AMY GOODMAN: Finally, I’m speaking to you as President Trump is in his first major international trip. It’s to Saudi Arabia. It’s to the United Arab Emirates. It’s to Qatar — Qatar, which has been a country that is negotiating, supposedly, a deal between Hamas and Israel — of course, with U.S. involvement. What message do you have to these countries?

ABUBAKER ABED: That it is enough. It’s enough. We’re not a party to this war. And this is something I told you while I was in Gaza. We’re not a party to this war. We’re not — we didn’t do anything to be suffering that way, that all the Palestinians right now trapped in the territory are still suffering every single day.
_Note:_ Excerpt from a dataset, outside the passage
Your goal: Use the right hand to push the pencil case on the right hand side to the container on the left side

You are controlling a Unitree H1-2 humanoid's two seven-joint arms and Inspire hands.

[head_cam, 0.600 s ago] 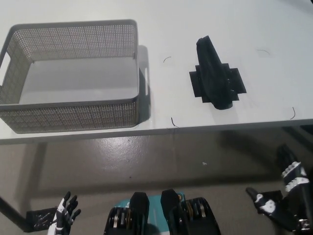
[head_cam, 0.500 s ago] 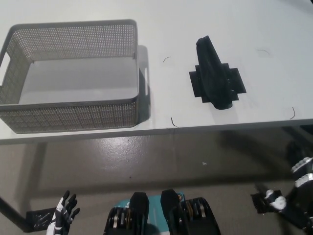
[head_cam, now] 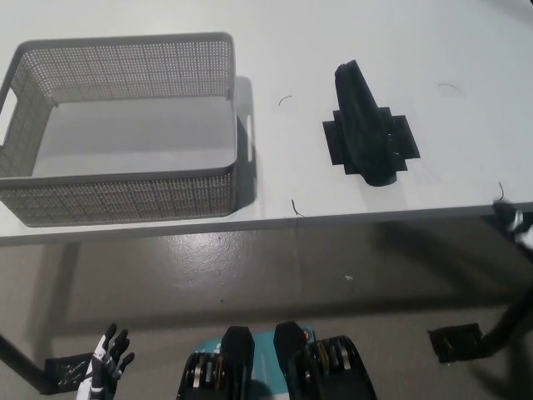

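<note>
Head view, the only one given. A white table (head_cam: pixel 275 33) fills the upper half of the picture, its near edge running across the middle. The black pencil case (head_cam: pixel 365 137) lies on it at about two o'clock from the picture's centre, lengthwise from upper left to lower right, narrow end away from the robot, resting on a dark flat patch with stepped edges that shows on either side of it. What that patch is cannot be made out. The grey perforated container (head_cam: pixel 125 196) stands at about ten o'clock, well apart from the case, with bare tabletop between them; its left wall is cut off by the picture's edge. A few thin dark curved marks lie on the tabletop around the case.

The right hand (head_cam: pixel 518 223) shows only as a blurred sliver at the right edge, at about three to four o'clock, level with the table's near edge; most of it is out of frame, so I cannot tell whether it is open or closed. It is clear of the case. The white left hand (head_cam: pixel 107 367) rests low at seven o'clock, below the table, fingers spread and holding nothing; its lower part is cut off by the bottom edge.
</note>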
They cannot — they don’t have access to water. They don’t have access to food. My family is suffering relentlessly. They don’t have anything. And that this, what is happening, is something that has to stop, because we are humans like anyone across the globe, and we have the right to live. We have the right to have a normal life, because the simplest things here in this country, in Ireland, are not available for people in Gaza. I’m seeing the leftovers people leave in the wastebaskets. Those things are precious for Palestinians, for my family, for everyone in Gaza. But you can see the different worlds that we are living in.
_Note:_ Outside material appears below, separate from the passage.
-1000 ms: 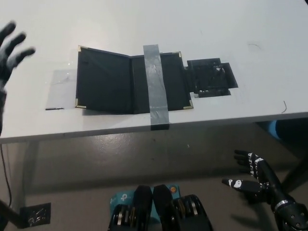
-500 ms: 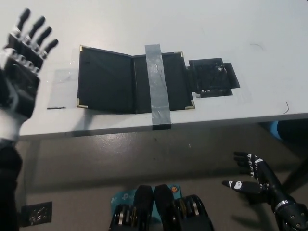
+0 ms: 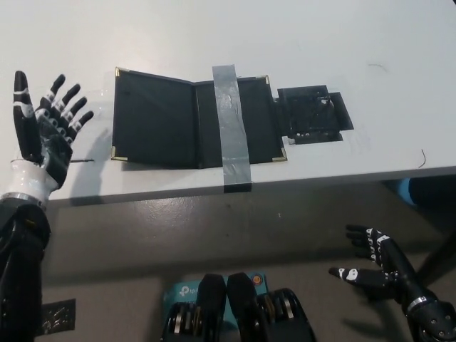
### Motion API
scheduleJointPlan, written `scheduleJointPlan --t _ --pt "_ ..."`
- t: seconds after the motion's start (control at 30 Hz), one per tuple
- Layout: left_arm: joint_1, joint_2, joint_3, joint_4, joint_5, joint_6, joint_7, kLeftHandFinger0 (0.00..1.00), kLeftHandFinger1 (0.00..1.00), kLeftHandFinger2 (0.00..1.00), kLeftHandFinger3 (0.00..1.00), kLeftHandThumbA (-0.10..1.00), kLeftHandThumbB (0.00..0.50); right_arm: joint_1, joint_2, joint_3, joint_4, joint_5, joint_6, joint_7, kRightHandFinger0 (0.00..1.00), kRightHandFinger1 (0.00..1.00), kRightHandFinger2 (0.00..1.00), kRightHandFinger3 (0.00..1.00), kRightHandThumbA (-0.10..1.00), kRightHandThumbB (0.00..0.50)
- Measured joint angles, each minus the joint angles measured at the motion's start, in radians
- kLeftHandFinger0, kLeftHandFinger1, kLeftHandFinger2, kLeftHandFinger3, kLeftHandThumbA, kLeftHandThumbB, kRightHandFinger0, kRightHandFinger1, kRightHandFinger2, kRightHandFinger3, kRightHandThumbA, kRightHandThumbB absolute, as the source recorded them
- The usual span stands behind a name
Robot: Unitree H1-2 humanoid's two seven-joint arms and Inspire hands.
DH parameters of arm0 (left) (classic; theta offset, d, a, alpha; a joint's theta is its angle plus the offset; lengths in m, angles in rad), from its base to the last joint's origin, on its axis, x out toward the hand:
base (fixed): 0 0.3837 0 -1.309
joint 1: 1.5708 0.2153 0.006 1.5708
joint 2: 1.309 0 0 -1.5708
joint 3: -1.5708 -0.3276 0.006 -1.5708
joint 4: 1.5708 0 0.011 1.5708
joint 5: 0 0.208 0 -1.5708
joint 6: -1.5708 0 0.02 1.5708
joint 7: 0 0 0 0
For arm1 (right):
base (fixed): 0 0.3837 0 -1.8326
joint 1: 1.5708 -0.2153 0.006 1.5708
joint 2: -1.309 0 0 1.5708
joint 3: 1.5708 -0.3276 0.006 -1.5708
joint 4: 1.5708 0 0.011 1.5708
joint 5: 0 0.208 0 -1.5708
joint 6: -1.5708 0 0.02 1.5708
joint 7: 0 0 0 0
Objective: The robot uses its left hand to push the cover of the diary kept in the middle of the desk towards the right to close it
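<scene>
Lying open in the middle of the desk [image 3: 342, 43], the diary [image 3: 192, 121] is strapped down by a grey tape strip [image 3: 229, 121] over its right half. The left hand [image 3: 48, 132] hovers left of its cover, not touching, fingers spread, empty. The right hand [image 3: 374, 265] rests low at the near right, fingers apart.
</scene>
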Motion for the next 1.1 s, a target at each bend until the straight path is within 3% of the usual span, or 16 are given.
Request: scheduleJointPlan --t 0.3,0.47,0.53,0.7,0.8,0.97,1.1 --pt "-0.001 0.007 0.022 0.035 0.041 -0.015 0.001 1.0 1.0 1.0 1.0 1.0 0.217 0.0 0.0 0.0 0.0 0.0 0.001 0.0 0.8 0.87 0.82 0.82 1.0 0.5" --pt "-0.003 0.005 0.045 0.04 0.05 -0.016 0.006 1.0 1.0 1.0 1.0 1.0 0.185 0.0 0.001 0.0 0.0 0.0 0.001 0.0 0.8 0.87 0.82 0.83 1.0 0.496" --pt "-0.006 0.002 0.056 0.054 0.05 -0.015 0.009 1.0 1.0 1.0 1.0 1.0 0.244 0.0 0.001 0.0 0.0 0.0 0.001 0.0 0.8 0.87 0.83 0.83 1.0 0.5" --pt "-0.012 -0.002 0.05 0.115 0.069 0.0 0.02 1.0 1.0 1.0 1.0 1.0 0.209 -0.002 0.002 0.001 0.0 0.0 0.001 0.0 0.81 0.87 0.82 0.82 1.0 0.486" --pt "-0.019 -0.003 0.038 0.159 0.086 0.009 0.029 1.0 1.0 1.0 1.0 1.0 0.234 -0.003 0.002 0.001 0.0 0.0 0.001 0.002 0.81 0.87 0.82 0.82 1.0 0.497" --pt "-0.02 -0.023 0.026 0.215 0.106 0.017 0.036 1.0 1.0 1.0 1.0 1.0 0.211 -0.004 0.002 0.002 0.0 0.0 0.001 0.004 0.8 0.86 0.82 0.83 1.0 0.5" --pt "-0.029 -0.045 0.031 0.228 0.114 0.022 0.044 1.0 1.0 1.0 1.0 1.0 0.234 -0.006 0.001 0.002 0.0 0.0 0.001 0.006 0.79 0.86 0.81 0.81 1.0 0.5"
A whole community, a whole population is being genocided live now, while an entire world of 9 billion people is just to stand by passively, not being able to send one bottle of water or can of food to children who are starving, who are being brutalized, traumatized and ostracized, as if their lives have no value at all.

AMY GOODMAN: Abubaker Abed —

ABUBAKER ABED: And Israel’s war crimes go just unpunished —

AMY GOODMAN: — I want to thank you so much for being with us. We have to leave it there. We’ll continue our conversation at democracynow.org.